The combination of growing confidence in Europe’s economy and mounting evidence of a slowdown in the U.S. is driving euro bears into hiding.
After tracking the euro’s slide from about $1.45 at the beginning of 2010, the median forecast of currency strategists has stayed within two cents of $1.20 since the start of June, according to data compiled by Bloomberg. Goldman Sachs Group Inc. and Wells Fargo & Co. raised their estimates in the past two weeks, joining HSBC Holdings Plc and Deutsche Bank AG in predicting a stronger euro.
While the euro weakened 15 percent in the first half as the region’s debt crisis threatened to tear the currency union apart, investors have shifted their focus to the U.S. as the dollar depreciated 8 percent from a four-year high in June. U.S. economic data fell short of economists’ estimates this month by the most since March 2009, while euro-region reports exceeded forecasts since April, according to Citigroup Inc. indexes.

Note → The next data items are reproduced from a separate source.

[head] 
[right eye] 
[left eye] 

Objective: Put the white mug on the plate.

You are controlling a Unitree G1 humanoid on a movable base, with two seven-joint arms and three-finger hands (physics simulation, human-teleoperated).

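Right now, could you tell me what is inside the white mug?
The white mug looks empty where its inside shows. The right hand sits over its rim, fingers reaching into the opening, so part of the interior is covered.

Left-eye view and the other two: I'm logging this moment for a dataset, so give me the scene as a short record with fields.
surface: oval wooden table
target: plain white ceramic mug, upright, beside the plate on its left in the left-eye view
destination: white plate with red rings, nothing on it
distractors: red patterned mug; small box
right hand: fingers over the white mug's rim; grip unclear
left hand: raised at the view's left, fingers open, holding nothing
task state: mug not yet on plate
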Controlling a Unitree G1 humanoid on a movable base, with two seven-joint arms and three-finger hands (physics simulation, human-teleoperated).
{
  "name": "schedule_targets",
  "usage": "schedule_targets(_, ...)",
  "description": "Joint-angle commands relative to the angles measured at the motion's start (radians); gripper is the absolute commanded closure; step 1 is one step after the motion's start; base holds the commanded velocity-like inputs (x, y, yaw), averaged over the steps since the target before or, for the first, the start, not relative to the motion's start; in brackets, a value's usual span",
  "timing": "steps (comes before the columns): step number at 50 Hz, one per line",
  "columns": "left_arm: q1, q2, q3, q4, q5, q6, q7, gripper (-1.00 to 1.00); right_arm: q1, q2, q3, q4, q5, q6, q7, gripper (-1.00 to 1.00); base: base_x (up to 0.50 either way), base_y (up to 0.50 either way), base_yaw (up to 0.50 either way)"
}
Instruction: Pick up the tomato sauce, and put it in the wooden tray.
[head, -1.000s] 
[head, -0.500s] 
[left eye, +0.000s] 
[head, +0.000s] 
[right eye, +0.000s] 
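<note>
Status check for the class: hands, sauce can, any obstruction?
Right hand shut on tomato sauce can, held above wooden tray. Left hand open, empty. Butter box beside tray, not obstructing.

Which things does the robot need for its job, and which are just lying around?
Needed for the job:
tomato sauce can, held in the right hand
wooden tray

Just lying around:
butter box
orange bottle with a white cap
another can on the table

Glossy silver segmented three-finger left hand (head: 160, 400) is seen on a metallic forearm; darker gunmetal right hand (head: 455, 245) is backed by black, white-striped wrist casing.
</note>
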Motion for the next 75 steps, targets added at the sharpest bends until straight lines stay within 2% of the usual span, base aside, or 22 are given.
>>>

“People got a bit too excited about the idea the euro-area was going to break up and forgot that the U.S. has a whole load of problems of its own,” said David Bloom, global head of currency strategy at HSBC in London, who has predicted since the start of June that the euro would end the year at $1.35.
Confidence in the euro returned after the most-indebted countries in the region announced budget cuts and the European Union crafted a 750 billion-euro ($970 billion) financial backstop in May to forestall defaults. Spain, Portugal, Ireland and Greece successfully auctioned more than 17 billion euros of bonds and bills since July 13.
Speculation the recovery would accelerate increased when Germany’s Ifo institute said July 23 that its business climate index unexpectedly jumped to the highest level since July 2007. A composite index of European services and manufacturing industries climbed to 56.7 in July from 56 the month before, London-based Markit Economics said a day earlier.
Some data points that I was not able to get to last week were from Europe. The points are highlighted above and they show a stronger recovery in the euro area, leading to an increase in the euro.
The euro has clearly rebounded. First, notice the ETF hit a high volume selling peak in May and June (a). Prices have since reversed and are now in an uptrend (b). The EMA picture is bullish (c) with all shorter EMAs rising and the shorter above the longer. Momentum has increased (e) but we haven't yet seen a big volume rush into the security (f).
In contrast, the dollar is dropping and is in a clear downtrend (a). The EMAs are in a very bearish orientation with the shorter below the longer and all moving lower (b). Momentum has clearly moved lower (c). However, we are just beginning to see a drop in participation (d and e).